State of Childcare Score 39/100 Tier Strained National rank (cities) #215 of 250 CA rank #45 of 54
Beverly Research — 2026 State of Childcare Report
THE 2026 REPORT FORGarden Grove, California

Dimension scores

Affordability 30 Supply 36 Workforce 38 Family Strain 46 Policy Support 56 National state average

Source: Beverly Research, 2026 State of Childcare Index. Dashed line: national state average.

Garden Grove vs state vs national

Garden Grove 39 California 43 US (state avg) 51 Overall State of Childcare scores (0-100)

Source: Beverly Research, 2026 State of Childcare Index.

As the United States celebrates its 250th anniversary this year, Garden Grove ranks the 158th largest city in the nation.

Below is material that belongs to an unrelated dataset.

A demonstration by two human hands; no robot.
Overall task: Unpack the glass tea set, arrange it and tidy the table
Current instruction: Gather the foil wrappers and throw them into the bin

In Garden Grove, the childcare bill exceeds the rent. The city's childcare-to-rent ratio of 1.05 puts it in a small group of California metros where infant tuition outpaces shelter — a structural inversion in a state where housing is supposed to be the binding cost. The arithmetic is plain: Orange County's $24,741 infant center price against a $90,166 median household income works out to 27.4% of pretax pay. Mothers' labor force participation is 62.3%, three points below California; the single-parent share, 28.9%, sits a hair below the state. Garden Grove's high concentration of multigenerational Vietnamese-American households absorbs some of the demand off-book, but the formal market still ranks 215th nationally — #45 of 54 in the state.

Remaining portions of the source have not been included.